Reviews for Splinters

by Leslie Jamison

Publishers Weekly
(c) Copyright PWxyz, LLC. All rights reserved

Bestseller Jamison (The Empathy Exams) chronicles in this exquisite memoir the dramatic shift her life took following the birth of her daughter and the end of her marriage. After giving birth three weeks before her due date in an emergency C-section, Jamison felt overwhelmingly grateful her daughter survived, even as she struggled with difficulties breastfeeding and other challenges of caring for a newborn. Then the real pain started: just over a year after her daughter was born, Jamison’s marriage to her husband, “C,” disintegrated as his anger grew more intense, and she began divorce proceedings. Two post-divorce boyfriends—“the tumbleweed” and “the ex-philosopher”—entered the picture, then exited. Throughout, Jamison is brutally honest about the obstacles to balancing creative fulfillment, parenting, dating, and sobriety, utilizing her beguiling command of language to spotlight feelings often obscured in other accounts of motherhood (“Sometimes motherhood tricked me into feeling virtuous because I was always taking care of someone. But it didn’t make me virtuous at all. It made me feral and ruthless”). Her soul-searching is sure to inspire readers seeking to find the sweet spot between living for their children and living for themselves. By turns funny, poignant, harrowing, and joyful, this standout personal history isn’t easily forgotten. Agent: Jin Auh, Wylie Agency. (Feb.)


Book list
From Booklist, Copyright © American Library Association. Used with permission.

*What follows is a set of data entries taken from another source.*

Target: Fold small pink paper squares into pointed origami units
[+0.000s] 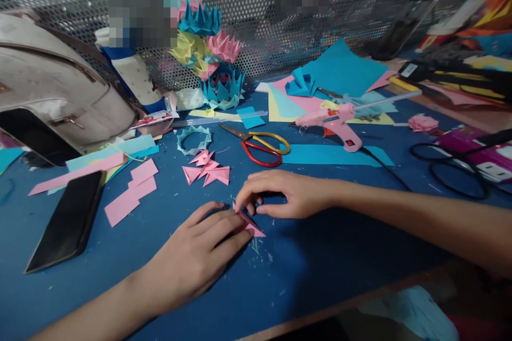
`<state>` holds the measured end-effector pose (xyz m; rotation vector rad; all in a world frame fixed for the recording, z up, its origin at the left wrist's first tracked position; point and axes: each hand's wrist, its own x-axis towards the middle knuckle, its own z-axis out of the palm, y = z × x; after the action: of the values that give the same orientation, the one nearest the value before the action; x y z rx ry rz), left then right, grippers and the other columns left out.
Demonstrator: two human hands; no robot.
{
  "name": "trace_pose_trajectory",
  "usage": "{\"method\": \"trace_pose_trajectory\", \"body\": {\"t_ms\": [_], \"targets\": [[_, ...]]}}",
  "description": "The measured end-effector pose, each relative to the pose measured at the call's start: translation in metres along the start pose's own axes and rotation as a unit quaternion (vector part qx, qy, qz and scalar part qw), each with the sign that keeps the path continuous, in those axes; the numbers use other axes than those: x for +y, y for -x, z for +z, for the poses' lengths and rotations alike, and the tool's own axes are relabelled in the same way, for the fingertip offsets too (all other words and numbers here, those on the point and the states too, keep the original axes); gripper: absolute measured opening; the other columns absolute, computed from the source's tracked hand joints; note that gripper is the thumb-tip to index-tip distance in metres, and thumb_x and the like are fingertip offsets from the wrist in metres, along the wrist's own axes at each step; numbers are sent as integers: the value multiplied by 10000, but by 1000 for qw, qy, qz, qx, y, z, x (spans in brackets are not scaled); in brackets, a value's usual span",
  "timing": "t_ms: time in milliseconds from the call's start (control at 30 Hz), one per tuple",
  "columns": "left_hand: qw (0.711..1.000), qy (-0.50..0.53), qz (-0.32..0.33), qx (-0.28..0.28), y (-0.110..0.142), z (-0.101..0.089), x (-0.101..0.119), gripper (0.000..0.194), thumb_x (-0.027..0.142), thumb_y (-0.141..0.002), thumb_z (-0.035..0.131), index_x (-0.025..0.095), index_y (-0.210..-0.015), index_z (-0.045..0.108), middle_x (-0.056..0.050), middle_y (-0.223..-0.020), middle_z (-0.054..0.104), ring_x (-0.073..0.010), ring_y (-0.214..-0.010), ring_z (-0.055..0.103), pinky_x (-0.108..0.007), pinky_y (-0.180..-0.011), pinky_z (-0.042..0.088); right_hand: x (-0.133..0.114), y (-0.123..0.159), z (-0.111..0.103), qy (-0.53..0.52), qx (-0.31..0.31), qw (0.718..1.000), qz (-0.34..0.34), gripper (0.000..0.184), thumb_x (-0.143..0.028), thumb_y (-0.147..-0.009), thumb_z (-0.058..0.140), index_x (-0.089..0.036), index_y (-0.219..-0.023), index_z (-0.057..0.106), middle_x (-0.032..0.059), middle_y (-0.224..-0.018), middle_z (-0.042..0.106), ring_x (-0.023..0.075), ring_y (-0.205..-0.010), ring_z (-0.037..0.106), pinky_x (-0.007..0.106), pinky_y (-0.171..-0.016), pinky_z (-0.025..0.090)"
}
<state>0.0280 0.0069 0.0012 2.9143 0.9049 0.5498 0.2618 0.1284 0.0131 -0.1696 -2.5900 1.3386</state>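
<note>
A small folded piece of pink paper (256,229) lies on the blue table, mostly covered by my fingers. My left hand (204,245) holds it down from the left, fingertips and thumb on its surface. From the upper right, my right hand (280,192) has its curled fingers at the paper's upper edge. Just beyond my hands sits a small group of folded pink paper triangles (207,168). Behind them is a light-blue ring of folded paper (194,141). Scissors (262,148) with one red and one yellow handle lie beyond my right hand.
A pink glue gun (334,122) rests above a blue paper strip (332,154); its cord passes behind my right forearm. Pink paper rectangles (134,189) and a black phone (68,224) lie at left. A layered paper flower piece (222,82) stands at the back near a bag (52,80).
</note>
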Motion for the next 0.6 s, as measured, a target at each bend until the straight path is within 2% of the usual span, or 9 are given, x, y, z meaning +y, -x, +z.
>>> {"method": "trace_pose_trajectory", "body": {"t_ms": [67, 167, 400, 600], "targets": [[1000, -1, -2, 1, 1, 0, 0, 369, 99, -1059, 337, 120, -1339, 575, -115, -1296, 643, -222, -1187, 581, -430, -1111, 354, 0, -1, -1, 29, -8, 999, -20, 375, -29, -892, 519, -168, -1227, 612, 46, -1031, 656, 131, -963, 589, 262, -874, 465], [1000, -2, -4, -2, 2, 0, -1, 375, 92, -1055, 331, 119, -1342, 569, -113, -1308, 637, -220, -1167, 587, -429, -1114, 330, -1, -1, 0, 62, -13, 997, -34, 451, -1, -869, 557, -174, -1284, 588, 38, -1020, 659, 133, -977, 580, 254, -875, 460], [1000, 15, 14, -1, 4, 1, -1, 373, 104, -1068, 318, 92, -1338, 575, -114, -1355, 618, -219, -1250, 537, -426, -1172, 217, 9, 0, 4, 132, 28, 986, -95, 85, -98, -926, 602, -153, -973, 646, 46, -942, 681, 139, -884, 581, 249, -808, 450], [1000, 17, 6, 11, 1, -1, -1, 380, 120, -1077, 319, 109, -1342, 592, -102, -1246, 656, -205, -1180, 540, -406, -1139, 241, 13, 2, 5, 163, 27, 977, -132, 131, -166, -989, 563, -166, -924, 677, 51, -917, 682, 148, -867, 580, 262, -792, 440]]}}
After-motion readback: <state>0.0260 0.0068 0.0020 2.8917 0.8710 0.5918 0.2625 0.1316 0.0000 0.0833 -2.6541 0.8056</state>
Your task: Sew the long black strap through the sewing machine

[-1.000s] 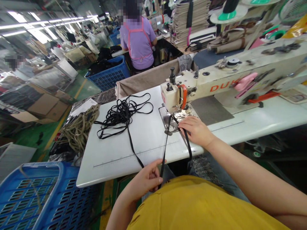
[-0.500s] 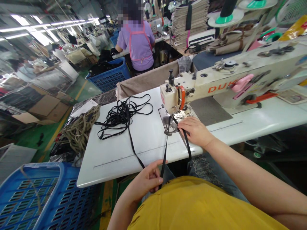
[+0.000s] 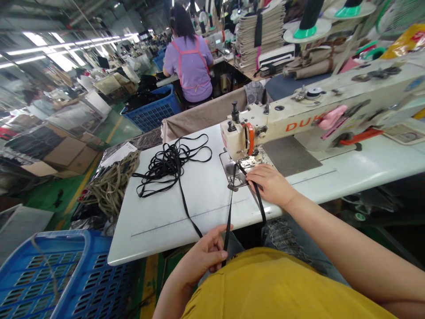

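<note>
A narrow black strap [image 3: 229, 212] runs from under the needle area of the sewing machine [image 3: 239, 139] down to my left hand [image 3: 212, 250], which is closed on it below the table's front edge. My right hand [image 3: 268, 184] lies by the needle plate, fingers pressed on another stretch of black strap [image 3: 260, 206] that hangs over the edge. A loose tangle of the same black strap [image 3: 171, 161] rests on the white tabletop [image 3: 212, 190] to the left, and one length of it leads toward my left hand.
A blue basket [image 3: 88, 248] stands at the lower left. Beside the table lies a bundle of tan straps [image 3: 116, 184]. Behind it, a person [image 3: 192, 66] in a purple shirt sits near another blue basket [image 3: 154, 108]. A stack of tan pieces [image 3: 247, 40] stands at the back.
The view has shifted slightly. Both hands keep nearly the same places on the black strap, and the tangle lies as before.
</note>
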The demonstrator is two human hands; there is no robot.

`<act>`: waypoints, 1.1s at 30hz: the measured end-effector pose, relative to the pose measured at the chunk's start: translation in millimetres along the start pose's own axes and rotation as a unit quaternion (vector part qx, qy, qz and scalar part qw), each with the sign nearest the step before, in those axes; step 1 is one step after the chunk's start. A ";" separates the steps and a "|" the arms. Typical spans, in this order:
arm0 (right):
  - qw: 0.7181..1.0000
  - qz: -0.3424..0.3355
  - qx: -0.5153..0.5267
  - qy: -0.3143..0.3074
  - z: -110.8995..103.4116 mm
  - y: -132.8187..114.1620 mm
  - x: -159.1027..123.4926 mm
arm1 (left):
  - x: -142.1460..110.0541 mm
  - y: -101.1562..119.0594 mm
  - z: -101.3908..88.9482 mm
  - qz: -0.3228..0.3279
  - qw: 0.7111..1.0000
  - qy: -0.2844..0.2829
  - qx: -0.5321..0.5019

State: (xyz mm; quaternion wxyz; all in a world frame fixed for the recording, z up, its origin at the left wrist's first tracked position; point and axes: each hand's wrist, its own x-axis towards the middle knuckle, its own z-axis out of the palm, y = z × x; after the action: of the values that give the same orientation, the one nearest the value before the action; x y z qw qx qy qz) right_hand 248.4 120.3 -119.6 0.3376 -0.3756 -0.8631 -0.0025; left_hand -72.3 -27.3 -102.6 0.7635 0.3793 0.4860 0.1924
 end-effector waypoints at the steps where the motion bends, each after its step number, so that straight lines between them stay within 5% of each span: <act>1: 1.000 -0.002 0.000 0.002 0.3 0.1 -0.2 | 0.8 -0.4 -0.3 0.001 1.000 -0.001 -0.011; 10: 1.000 0.007 0.015 -0.001 -1.7 0.4 -0.5 | 9.3 10.8 4.4 -0.012 0.996 -0.067 -0.052; 33: 1.000 0.001 0.008 0.002 -3.7 -1.6 -0.3 | 19.1 1.9 2.4 -0.015 0.994 -0.075 -0.079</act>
State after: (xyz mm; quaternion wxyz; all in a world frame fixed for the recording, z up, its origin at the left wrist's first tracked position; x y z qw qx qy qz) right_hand 249.7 118.0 -116.6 0.3420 -0.3741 -0.8620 0.0037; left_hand -61.3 -14.4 -112.0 0.8284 0.3237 0.4161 0.1892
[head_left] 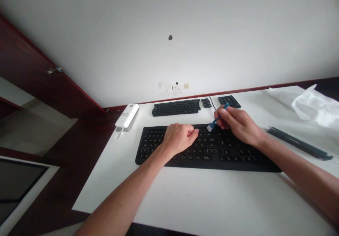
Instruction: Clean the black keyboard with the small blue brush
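Right hand [235, 121]: fingers pinched round brush [212, 125] | left hand [178, 135]: fingers curled closed on keyboard base [202, 147], contents hidden | best: light strokes toward near edge of desk [190, 197]

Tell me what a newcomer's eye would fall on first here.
Probably the large black keyboard base across the middle of the white desk, with the curled left hand over it and the right hand pinching a small blue brush, bristles downward, at its far side. Next might come the black keys laid out behind it, toward the wall, and the white device near the desk's left edge.
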`<state>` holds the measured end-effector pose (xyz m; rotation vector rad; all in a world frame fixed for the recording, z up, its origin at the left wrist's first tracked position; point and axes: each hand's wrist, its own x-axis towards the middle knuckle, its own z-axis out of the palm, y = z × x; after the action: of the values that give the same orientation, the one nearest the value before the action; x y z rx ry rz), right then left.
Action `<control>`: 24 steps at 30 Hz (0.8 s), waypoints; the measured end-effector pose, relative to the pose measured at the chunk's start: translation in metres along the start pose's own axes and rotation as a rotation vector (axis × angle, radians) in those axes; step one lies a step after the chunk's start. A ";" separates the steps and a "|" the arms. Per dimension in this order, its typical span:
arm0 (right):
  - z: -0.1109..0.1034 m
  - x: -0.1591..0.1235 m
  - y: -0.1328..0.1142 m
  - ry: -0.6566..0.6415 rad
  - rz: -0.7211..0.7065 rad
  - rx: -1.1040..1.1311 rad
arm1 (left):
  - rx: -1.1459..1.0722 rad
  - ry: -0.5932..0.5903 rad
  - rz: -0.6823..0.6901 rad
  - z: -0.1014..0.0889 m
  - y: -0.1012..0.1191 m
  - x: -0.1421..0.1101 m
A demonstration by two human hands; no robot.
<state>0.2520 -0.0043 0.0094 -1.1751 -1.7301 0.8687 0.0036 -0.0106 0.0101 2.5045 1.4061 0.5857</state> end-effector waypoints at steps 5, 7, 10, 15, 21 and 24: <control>0.002 0.000 -0.003 -0.079 0.017 0.062 | 0.007 -0.010 -0.016 0.000 0.001 0.000; 0.000 0.000 -0.006 -0.006 0.008 0.075 | 0.017 -0.013 -0.012 0.000 0.000 0.000; -0.002 0.002 -0.005 -0.107 0.009 0.024 | 0.024 -0.018 -0.011 0.001 0.000 0.001; -0.003 0.003 -0.004 -0.108 0.020 0.081 | 0.034 -0.024 -0.027 0.001 -0.001 0.001; 0.000 0.003 -0.007 -0.240 0.003 0.023 | 0.034 -0.026 -0.024 0.002 -0.001 0.001; 0.003 0.002 -0.007 -0.228 0.019 0.100 | 0.031 -0.022 -0.022 0.001 -0.001 0.001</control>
<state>0.2461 -0.0050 0.0147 -1.0610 -1.8349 1.1239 0.0041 -0.0094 0.0088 2.5083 1.4432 0.5349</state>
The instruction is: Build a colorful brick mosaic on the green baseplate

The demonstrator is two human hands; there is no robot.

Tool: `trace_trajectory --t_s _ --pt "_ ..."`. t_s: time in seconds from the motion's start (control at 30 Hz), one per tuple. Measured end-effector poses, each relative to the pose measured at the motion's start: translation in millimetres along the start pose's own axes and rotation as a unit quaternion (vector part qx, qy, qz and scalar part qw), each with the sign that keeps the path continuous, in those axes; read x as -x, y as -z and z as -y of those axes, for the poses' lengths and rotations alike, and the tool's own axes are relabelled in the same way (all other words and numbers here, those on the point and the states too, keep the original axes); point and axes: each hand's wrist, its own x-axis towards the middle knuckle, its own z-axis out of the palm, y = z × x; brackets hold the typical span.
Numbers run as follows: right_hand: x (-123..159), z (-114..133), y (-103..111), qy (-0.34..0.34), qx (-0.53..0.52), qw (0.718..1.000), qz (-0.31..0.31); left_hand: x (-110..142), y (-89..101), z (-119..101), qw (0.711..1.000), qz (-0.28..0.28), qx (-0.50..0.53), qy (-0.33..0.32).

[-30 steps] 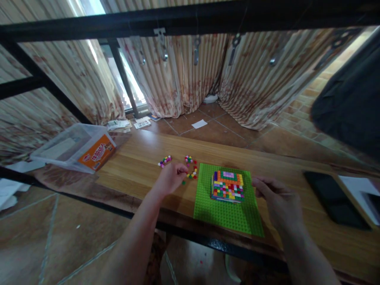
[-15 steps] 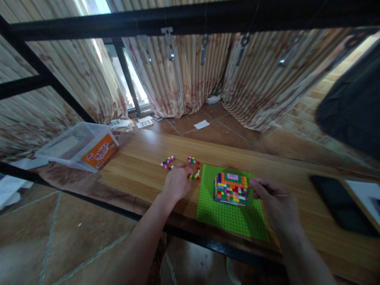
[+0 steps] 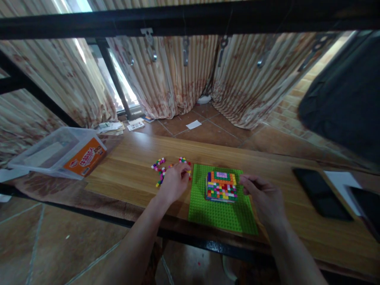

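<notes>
A block structure (image 3: 221, 190) of many small coloured bricks stands on a green baseplate (image 3: 204, 217). Its top carries an orange border, a green ring and a lilac middle. To the left of the plate, small loose bricks (image 3: 160, 162) lie scattered on the wooden table. My left hand (image 3: 175, 180) is over these bricks with its fingers pinched together; whatever is between them is too small to make out. Beside the structure's right side, my right hand (image 3: 263, 196) is closed with thumb and forefinger together, and its contents cannot be seen.
A clear plastic box (image 3: 59, 152) with an orange label stands at the left end of the wooden table (image 3: 124, 170). On the right lie a dark phone-like slab (image 3: 322, 194), a sheet of white paper (image 3: 341, 186) and another dark device (image 3: 368, 209). A black bar (image 3: 190, 19) with hooks crosses above.
The camera view has turned right, so the scene sits further left. My left hand has shifted slightly towards the baseplate, uncovering more loose bricks. My right hand stays beside the structure.
</notes>
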Motion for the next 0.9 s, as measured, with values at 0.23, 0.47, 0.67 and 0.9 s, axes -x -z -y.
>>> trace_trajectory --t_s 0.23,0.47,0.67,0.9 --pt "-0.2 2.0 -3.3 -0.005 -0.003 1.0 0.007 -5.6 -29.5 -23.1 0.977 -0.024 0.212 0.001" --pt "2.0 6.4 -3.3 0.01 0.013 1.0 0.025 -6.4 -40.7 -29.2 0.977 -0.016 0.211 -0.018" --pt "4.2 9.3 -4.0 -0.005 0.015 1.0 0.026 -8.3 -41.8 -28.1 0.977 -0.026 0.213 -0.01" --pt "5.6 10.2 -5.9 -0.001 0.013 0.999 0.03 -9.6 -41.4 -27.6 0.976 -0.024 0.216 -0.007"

Jamison (Make It Scream, Make It Burn, 2019) is a ravenous observer and a writer of razor-sharp precision and pinwheeling creativity. She can also be obsessively confessional. In her latest memoir, she rakes the coals of her divorce from a fellow writer soon after she gave birth to their daughter and chronicles the struggles, fears, and joys of single motherhood. As a nursing and working mother, Jamison recounts incidents ludicrous and infuriating that encapsulate how we seem to deliberately make things difficult for parents. In analyzing what went wrong in her marriage, she revisits her childhood, her parents’ divorce, her father’s disinterest, and her closeness to her mother. She reports on couples therapy, friendships, taking her baby daughter on book tours, museum visits, love affairs with built-in obsolescence, and her difficult COVID-19 lockdown. Jamison's delight in her baby is warming, her advice to her writing students enlightening, her consummately crafted and original descriptions and insights arresting and illuminating, but her circular ruminations can be fatiguing. A necessary work for Jamison and her readers; hopefully she'll widen her scope in the next.


Kirkus
Copyright © Kirkus Reviews, used with permission.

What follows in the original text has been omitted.